Multilevel Structure

Structure of the data may be different at different levels. Results may differ greatly when we apply multilevel thinking.

Author
Affiliation

University of Michigan

Published

October 30, 2024

1 Introduction

Associations between two variables can be very different (or even reversed) depending upon whether or not the analysis is “aware” of the grouped, nested, or clustered nature of the data (Nieuwenhuis 2015). In multilevel analysis, the groups are often neighborhoods, communities, or even different countries.

A model that is “aware” of the clustered nature of the data may provide very different–likely better–substantive conclusions than a model that is not aware of the clustered nature of the data. This phenomena is closely related to the “ecological fallacy”: the idea that group level and individual level relationships are not necessarily the same (Firebaugh 2001).

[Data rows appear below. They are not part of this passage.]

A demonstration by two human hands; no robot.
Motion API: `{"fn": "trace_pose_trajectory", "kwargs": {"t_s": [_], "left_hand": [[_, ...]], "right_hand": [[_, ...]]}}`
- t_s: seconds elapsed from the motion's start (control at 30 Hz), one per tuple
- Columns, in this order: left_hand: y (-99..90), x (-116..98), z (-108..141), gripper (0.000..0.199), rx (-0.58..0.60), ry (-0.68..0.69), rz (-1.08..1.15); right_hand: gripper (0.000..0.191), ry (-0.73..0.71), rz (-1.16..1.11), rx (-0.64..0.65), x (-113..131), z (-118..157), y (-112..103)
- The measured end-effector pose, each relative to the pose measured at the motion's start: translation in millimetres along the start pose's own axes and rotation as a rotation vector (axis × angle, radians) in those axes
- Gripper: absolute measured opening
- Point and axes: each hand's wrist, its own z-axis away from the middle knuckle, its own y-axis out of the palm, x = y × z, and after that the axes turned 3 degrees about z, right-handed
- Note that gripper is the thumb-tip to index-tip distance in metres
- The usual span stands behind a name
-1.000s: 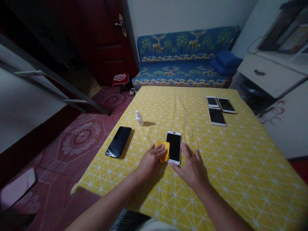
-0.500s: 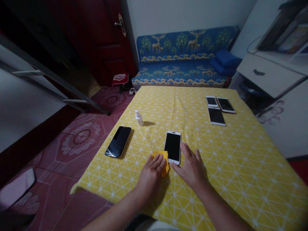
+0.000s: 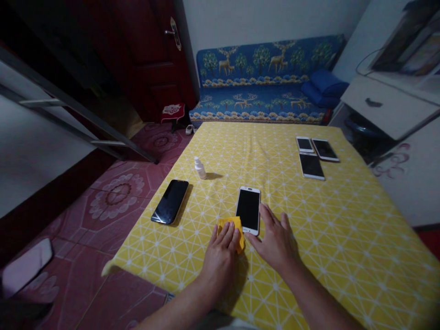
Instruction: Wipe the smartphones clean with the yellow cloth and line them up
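A white-framed smartphone (image 3: pixel 248 208) lies face up near the middle of the table's front part, its screen dark. Beside its lower left corner, and partly against it, is a folded orange-yellow cloth (image 3: pixel 239 236). My left hand (image 3: pixel 222 245) rests flat on this cloth, fingers stretched out over it. At the phone's bottom edge is the thumb of my right hand (image 3: pixel 277 238), with the index finger along the right edge, bracing the phone between them. Further left lies a larger black smartphone (image 3: pixel 171 201). A small white spray bottle (image 3: pixel 200 168) stands upright behind the two phones.
At the table's far right lie a small white phone (image 3: pixel 305 144), a dark-screened phone (image 3: pixel 325 150) and another white-framed phone (image 3: pixel 311 165). A yellow patterned tablecloth (image 3: pixel 330 252) covers the table. Behind it stands a blue sofa (image 3: pixel 254 87); a white desk (image 3: pixel 388 103) is at right.
My left hand has shifted slightly on the cloth and its fingers are a little more spread. My right hand stays at the phone. The whole view has moved slightly.
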Motion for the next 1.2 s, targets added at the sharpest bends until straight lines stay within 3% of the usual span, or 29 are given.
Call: {"fn": "trace_pose_trajectory", "kwargs": {"t_s": [0.13, 0.4, 0.57, 0.77, 1.03, 1.2], "left_hand": [[-2.4, 4, -3, 0.064, 0.016, -0.011, 0.041], [-15.4, 8, -21, 0.062, 0.119, -0.05, 0.067], [-16.4, 14, -37, 0.061, 0.116, -0.083, 0.055], [-19.2, 24, -62, 0.069, 0.083, -0.086, 0.067], [-22.9, 40, -106, 0.072, 0.088, -0.037, 0.088], [-25.6, 42, -114, 0.073, 0.072, 0.0, 0.111]], "right_hand": [[0.076, -0.018, -0.002, -0.013, -1, 1, -1], [0.078, -0.032, 0.057, -0.082, -2, 3, -7], [0.073, -0.043, 0.058, -0.141, -6, 7, -7], [0.068, -0.048, 0.064, -0.236, -6, 10, -2], [0.064, -0.039, 0.061, -0.186, 7, 13, -8], [0.048, -0.092, -0.11, -0.293, -18, 1, -12]]}}
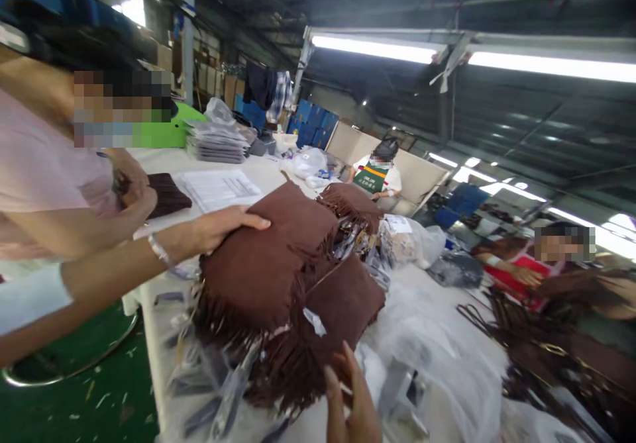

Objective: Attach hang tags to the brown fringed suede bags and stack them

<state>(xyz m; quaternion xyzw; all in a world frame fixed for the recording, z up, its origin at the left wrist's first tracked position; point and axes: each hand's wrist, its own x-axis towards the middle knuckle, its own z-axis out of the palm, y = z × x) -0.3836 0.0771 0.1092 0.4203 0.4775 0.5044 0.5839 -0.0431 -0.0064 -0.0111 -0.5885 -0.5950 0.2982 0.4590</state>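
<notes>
A brown fringed bag (258, 264) is held at its upper left edge by my left hand (226, 226), the thumb lying on top of it. Under and beside it lies another brown fringed piece (348, 297) with a small white tag (315, 322) on it. My right hand (350, 400) is at the bottom centre, fingers raised and apart, just in front of the second piece and holding nothing. A third brown fringed piece (350, 203) rests farther back.
Clear plastic bags (437, 344) cover the white table (154, 357) on the right. Grey packets (216, 142) are stacked at the back left. A person in pink (44, 165) works at left; others stand behind the table and at right, near more brown bags (586, 357).
</notes>
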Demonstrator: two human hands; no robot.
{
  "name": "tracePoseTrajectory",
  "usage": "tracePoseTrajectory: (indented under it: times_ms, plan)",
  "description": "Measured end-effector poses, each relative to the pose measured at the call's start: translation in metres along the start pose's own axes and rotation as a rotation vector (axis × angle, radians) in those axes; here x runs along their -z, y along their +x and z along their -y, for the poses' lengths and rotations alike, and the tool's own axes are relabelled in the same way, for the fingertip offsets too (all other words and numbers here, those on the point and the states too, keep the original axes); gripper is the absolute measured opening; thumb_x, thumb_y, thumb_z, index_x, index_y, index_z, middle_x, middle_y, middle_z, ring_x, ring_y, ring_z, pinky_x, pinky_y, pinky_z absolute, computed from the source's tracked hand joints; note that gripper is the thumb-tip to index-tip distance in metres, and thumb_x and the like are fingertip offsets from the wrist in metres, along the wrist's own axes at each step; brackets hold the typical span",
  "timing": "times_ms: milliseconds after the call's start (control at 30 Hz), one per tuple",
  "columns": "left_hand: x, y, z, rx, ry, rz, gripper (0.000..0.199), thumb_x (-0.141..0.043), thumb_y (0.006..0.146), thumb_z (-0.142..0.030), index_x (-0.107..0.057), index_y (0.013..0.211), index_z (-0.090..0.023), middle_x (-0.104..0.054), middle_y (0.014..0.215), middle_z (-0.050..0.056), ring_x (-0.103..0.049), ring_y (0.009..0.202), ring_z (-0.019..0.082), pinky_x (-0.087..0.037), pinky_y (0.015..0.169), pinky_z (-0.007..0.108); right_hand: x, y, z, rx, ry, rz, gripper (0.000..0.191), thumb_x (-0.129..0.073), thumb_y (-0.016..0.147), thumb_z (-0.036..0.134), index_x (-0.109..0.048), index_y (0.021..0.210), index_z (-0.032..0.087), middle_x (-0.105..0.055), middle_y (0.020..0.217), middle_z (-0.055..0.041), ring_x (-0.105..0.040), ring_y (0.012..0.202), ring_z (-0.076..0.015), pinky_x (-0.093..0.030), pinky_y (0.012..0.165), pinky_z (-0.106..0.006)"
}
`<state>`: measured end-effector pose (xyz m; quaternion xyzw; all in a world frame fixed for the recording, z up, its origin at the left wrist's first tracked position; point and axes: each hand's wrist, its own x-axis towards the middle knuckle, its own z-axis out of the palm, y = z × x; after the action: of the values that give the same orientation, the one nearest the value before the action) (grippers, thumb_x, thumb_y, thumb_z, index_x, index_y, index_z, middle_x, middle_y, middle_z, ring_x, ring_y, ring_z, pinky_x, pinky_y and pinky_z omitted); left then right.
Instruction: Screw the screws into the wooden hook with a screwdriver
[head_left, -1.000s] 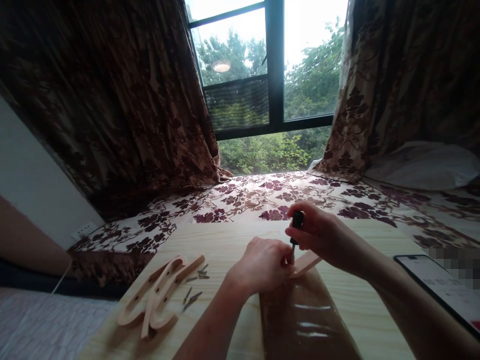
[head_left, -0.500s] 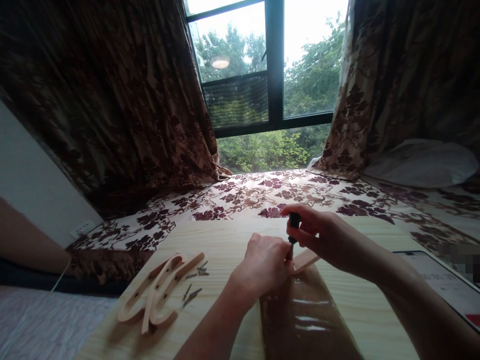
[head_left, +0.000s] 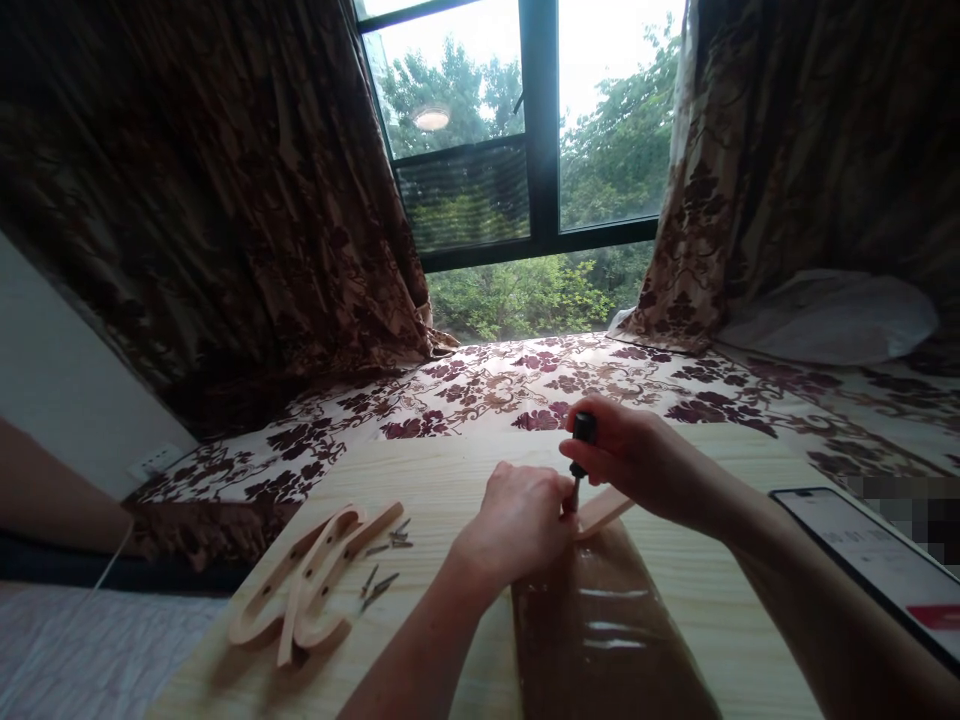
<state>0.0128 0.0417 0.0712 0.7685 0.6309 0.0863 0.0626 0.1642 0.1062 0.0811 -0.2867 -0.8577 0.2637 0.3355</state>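
A small screwdriver [head_left: 583, 430] with a black handle stands nearly upright, its grip pinched in the fingers of my right hand [head_left: 637, 455]. Its shaft points down beside the fingertips of my left hand [head_left: 517, 520]. Those fingers are closed on the near end of a pale wooden strip [head_left: 604, 508], and the screw end there is hidden. The strip lies at the far end of a brown, tape-wrapped box [head_left: 600, 610]. To the left, several curved wooden hooks [head_left: 319, 580] with drilled holes rest in a heap, with several screws [head_left: 382, 585] beside them.
A pale wooden tabletop [head_left: 442, 470] carries everything. At the right lies a phone [head_left: 847, 550] with its screen lit. Behind the table are a flower-patterned cloth [head_left: 517, 380], dark curtains [head_left: 225, 200] and a window [head_left: 544, 130].
My right hand has shifted its fingers round the screwdriver handle, with the index finger now drawn closer in. My left hand keeps its hold. The whole view has shifted slightly.
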Motion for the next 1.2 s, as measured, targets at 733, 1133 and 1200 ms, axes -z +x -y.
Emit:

2 Set a Random Seed For Replicability

Show the code
set.seed(1080) # random seed

3 Call The Libraries

Show the code
library(ggplot2) # beautiful graphs

library(lme4) # MLM

library(sjPlot) # nice tables for MLM

4 Simulate Some Data

Show the code
e <- rnorm(10, 0, 1) # error

# group 1

group1 <- rep(1, 10)

x1 <- seq(1, 10)

y1 <- 50 + 1 * x1 + e

# group 2

group2 <- rep(2, 10)

x2 <- seq(11, 20)

y2 <- 30 + 1 * x2 + e

# group 3

group3 <- rep(3, 10)

x3 <- seq(21, 30)

y3 <- 10 + 1 * x3 + e

# combine into a dataframe

x <- c(x1, x2, x3)

y <- c(y1, y2, y3)

group <- factor(c(group1, group2, group3))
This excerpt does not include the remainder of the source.